> [AIM OF THE EXERCISE]:
Reply with one number, the count of lines below that contain the string "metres".

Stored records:
# # # # # # #

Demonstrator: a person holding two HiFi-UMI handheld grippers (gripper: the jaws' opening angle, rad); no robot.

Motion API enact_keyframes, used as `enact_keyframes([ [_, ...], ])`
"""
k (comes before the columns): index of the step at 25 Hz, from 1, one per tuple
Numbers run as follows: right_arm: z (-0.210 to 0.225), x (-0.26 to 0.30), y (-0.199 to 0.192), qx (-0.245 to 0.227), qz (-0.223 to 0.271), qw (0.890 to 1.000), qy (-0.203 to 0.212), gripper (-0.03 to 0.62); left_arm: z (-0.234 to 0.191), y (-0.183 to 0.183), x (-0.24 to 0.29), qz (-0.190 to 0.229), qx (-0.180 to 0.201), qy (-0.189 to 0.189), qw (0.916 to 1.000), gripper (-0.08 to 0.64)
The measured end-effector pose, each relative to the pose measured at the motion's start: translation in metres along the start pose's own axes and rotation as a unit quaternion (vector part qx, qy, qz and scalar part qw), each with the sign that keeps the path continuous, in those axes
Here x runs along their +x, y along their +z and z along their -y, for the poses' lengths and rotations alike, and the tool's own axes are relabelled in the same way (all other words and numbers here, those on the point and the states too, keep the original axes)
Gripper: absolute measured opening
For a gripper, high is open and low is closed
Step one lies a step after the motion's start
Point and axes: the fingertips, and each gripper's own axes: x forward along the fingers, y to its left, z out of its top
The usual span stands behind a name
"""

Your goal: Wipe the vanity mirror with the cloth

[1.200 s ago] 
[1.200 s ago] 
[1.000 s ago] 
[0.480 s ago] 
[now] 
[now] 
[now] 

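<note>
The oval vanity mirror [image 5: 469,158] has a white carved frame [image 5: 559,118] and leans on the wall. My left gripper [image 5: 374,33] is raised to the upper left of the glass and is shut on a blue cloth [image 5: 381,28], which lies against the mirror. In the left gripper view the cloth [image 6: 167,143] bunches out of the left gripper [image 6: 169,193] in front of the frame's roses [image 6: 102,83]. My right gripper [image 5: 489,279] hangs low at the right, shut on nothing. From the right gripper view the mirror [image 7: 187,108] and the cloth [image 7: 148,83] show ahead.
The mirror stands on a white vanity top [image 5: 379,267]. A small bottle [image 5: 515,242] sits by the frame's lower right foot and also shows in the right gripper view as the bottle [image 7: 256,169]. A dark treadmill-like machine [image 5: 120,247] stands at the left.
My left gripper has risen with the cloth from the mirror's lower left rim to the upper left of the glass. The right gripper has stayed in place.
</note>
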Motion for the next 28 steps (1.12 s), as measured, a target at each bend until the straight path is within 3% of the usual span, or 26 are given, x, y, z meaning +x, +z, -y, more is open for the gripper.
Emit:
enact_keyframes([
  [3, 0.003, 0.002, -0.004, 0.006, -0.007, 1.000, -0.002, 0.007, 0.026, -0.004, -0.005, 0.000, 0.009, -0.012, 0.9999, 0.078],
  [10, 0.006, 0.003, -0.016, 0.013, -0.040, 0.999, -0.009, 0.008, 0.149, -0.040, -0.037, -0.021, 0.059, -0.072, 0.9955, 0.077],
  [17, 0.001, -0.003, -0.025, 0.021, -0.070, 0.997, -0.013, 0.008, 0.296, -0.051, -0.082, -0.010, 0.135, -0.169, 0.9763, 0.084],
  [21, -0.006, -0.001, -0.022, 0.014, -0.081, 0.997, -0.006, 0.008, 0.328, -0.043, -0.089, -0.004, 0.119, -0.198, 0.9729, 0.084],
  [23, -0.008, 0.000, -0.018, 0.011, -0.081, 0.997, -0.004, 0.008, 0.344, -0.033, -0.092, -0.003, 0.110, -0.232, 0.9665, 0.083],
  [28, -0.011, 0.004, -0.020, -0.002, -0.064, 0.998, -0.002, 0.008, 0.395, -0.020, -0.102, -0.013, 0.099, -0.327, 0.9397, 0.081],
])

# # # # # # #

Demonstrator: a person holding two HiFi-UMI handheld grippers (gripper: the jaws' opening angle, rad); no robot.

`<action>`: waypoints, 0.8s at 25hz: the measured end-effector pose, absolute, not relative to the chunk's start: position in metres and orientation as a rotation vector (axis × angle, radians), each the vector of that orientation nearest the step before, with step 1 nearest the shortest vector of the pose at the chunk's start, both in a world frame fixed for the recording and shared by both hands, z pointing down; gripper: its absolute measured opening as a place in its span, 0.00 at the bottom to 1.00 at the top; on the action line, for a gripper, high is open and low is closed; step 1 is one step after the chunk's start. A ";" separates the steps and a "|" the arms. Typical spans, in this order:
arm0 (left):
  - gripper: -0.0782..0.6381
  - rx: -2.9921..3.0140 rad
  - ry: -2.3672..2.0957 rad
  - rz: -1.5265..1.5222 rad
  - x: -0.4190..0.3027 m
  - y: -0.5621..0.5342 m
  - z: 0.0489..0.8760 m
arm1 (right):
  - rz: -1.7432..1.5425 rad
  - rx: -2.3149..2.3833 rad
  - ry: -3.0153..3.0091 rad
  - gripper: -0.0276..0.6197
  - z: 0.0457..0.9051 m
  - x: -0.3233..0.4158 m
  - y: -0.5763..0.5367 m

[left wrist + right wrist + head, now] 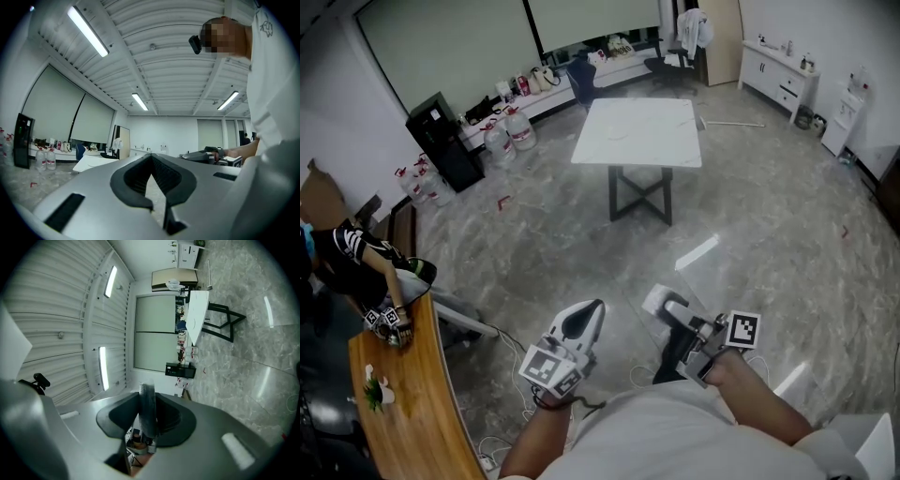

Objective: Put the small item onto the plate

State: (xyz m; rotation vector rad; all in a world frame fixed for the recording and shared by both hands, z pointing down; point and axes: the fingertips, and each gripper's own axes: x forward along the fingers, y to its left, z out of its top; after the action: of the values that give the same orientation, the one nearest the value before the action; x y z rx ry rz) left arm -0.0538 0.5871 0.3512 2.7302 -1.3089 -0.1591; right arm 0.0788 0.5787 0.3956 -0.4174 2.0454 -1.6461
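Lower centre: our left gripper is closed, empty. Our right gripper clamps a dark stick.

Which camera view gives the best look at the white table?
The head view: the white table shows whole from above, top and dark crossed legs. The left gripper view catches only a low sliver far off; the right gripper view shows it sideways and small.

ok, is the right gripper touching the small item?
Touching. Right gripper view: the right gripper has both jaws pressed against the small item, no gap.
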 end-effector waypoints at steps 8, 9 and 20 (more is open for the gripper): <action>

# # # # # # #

> [WORKED SOLUTION]:
2